Things were going well until we had a little misunderstanding. It was something so insignificant that I don’t remember it anymore. Regardless, it led to our break up.
“The relationship had to end at some point anyway. There was no future for us,” I told myself as I moved on.
As time went on, I met someone new and fell in love with him. He promised me forever. He said we would be a family. I wanted all of that — a wonderful man by my side as we raised our beautiful kids in a loving home. It made it easier for me to let myself go completely.
Now, we have two beautiful children together. It didn’t happen the way I dreamed it but these kids are my everything. I’m doing the best I can to raise them in a loving home. Sometimes it gets hard because I am doing it single-handed.
Oh, their father is alive. He just decided to be irresponsible so we are not together anymore. He is not the reason I am here so I won’t get into all of that. Let’s get back to Eddie, my older man.
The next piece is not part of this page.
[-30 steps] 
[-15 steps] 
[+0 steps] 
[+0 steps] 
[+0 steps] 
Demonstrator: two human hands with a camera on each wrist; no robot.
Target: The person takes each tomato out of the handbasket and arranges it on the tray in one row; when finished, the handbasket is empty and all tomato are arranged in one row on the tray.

We reconnected two years ago. He asked what I had been up to. “Are you married with kids now?”
“No, I never got married but I have one child,” I lied.
I didn’t lie about the marriage part. Only the number of children I have. You see, my secondborn was only three months old at the time. I was having a hard time and needed someone to cushion me financially. I felt he would back off if I told him I just had a baby.
That’s why I lied.
I am not proud to admit it but I have kept this lie going for two years now. When he is coming to see me I hide my last baby with a friend. I feel terrible every time I do this. Sometimes I cry.
My guilt is on two fronts. My child doesn’t deserve to be hidden like a dark secret. It breaks my heart every time I send him away. I also hate that I am lying to this man who keeps talking about marrying me as his second wife so we can have more kids together. I don’t want to do it anymore.
I want to come clean and be free. The problem is that I don’t know how to go about it. Where would I even start from? Besides, I’m not sure how he would take it. What if he leaves me? I need advice on how to have this difficult conversation.